▸ **DATA TO PROCESS**:
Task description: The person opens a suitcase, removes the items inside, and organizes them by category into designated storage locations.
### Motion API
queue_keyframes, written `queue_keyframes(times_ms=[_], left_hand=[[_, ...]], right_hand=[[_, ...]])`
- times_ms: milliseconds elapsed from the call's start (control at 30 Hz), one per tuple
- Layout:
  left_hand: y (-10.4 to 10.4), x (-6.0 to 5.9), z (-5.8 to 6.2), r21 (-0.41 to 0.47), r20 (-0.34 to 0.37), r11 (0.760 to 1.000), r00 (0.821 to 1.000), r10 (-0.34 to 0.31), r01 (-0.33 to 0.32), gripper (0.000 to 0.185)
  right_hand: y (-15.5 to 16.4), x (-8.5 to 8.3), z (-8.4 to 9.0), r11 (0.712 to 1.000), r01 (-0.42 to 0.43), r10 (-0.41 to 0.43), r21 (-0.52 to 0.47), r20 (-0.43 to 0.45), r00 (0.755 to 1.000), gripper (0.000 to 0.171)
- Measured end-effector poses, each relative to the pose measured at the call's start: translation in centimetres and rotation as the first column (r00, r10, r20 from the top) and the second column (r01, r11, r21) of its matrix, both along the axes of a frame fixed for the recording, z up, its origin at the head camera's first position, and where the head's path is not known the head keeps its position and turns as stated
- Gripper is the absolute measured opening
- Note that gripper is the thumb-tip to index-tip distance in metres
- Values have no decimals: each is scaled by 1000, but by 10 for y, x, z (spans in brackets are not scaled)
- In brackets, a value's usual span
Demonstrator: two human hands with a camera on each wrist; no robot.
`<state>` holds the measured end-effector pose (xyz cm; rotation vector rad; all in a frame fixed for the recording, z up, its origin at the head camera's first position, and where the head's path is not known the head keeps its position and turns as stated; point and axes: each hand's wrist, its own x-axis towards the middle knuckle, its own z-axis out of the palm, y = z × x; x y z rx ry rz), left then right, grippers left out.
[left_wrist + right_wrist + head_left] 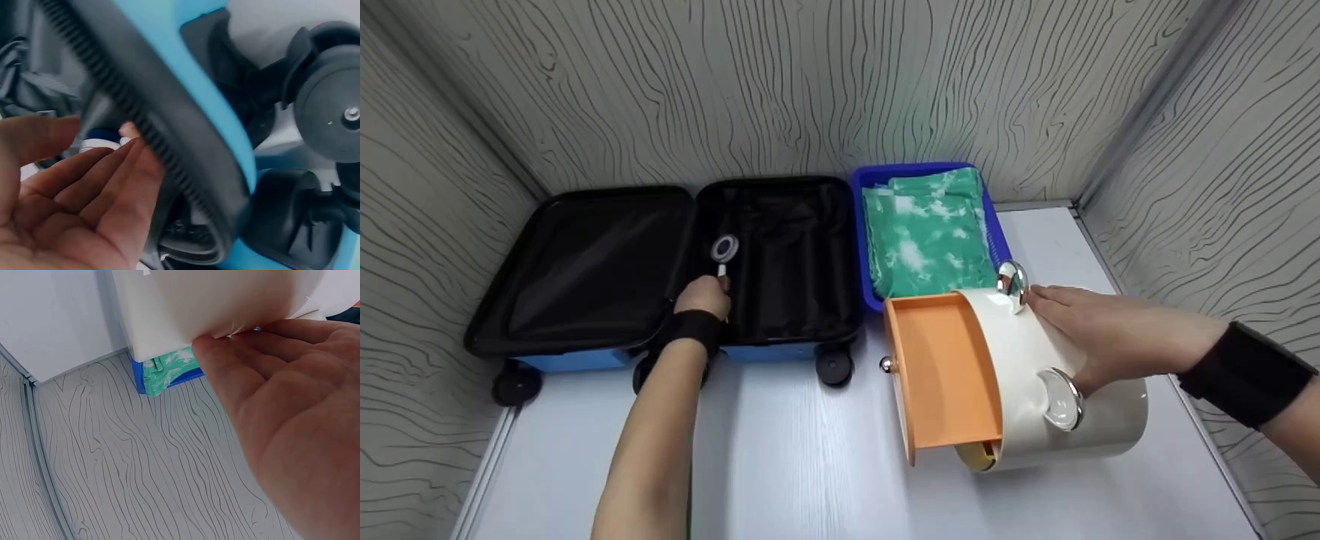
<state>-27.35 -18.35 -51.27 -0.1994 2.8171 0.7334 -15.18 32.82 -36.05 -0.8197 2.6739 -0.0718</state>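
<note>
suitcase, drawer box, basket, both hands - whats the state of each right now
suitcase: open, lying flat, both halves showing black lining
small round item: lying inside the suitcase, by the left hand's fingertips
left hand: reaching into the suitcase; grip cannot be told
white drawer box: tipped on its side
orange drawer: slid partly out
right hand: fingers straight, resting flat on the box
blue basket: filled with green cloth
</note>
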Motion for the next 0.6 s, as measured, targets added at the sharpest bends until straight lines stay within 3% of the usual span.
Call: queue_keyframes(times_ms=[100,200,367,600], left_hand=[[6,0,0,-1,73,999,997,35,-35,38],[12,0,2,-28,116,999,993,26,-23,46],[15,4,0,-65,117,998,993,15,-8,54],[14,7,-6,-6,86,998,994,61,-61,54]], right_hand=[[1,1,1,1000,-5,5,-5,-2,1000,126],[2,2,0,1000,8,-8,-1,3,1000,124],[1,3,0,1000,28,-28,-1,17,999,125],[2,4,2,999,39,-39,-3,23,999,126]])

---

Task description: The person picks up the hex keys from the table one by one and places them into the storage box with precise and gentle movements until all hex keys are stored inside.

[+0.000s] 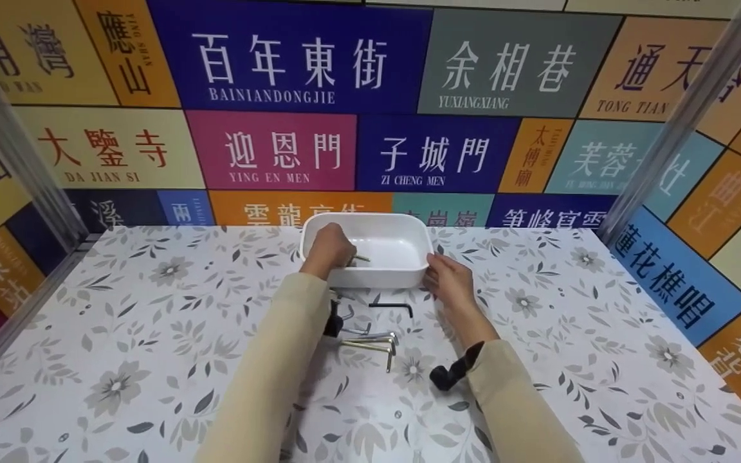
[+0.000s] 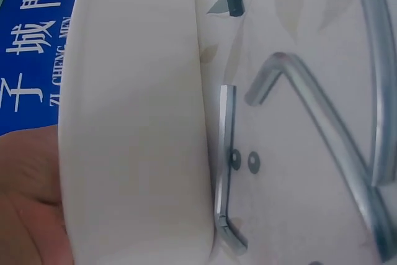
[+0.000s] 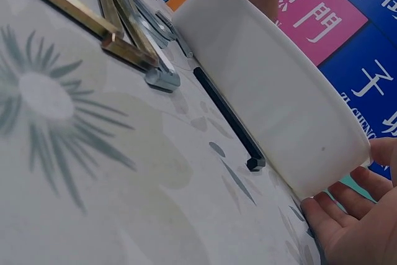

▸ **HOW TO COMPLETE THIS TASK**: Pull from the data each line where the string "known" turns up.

▸ **THE ANSWER**:
- Measured end-effector poses, each relative to the pose measured at the call's start: translation in centimetres and rotation as the first column (r00, r10, r20 from the top) and the second column (r01, r11, r21) of its matrix, both along the axes of a frame fixed for the recording, z up, its origin at the head camera's first position, and where the head's path is not known the head keeps its position and turns as stated
`<state>` holds the measured end-effector pose (xyz cm; rotation vector rad; all in a frame fixed for the recording, z up, its origin at the head camera's first position, and where the head's path is not known the head keeps its position and turns as stated; point and axes: each hand's wrist, its own x-axis towards the middle knuckle, its own z-axis out of the palm, y = z × x; x y z rx ry rz), left then right, grippers left out.

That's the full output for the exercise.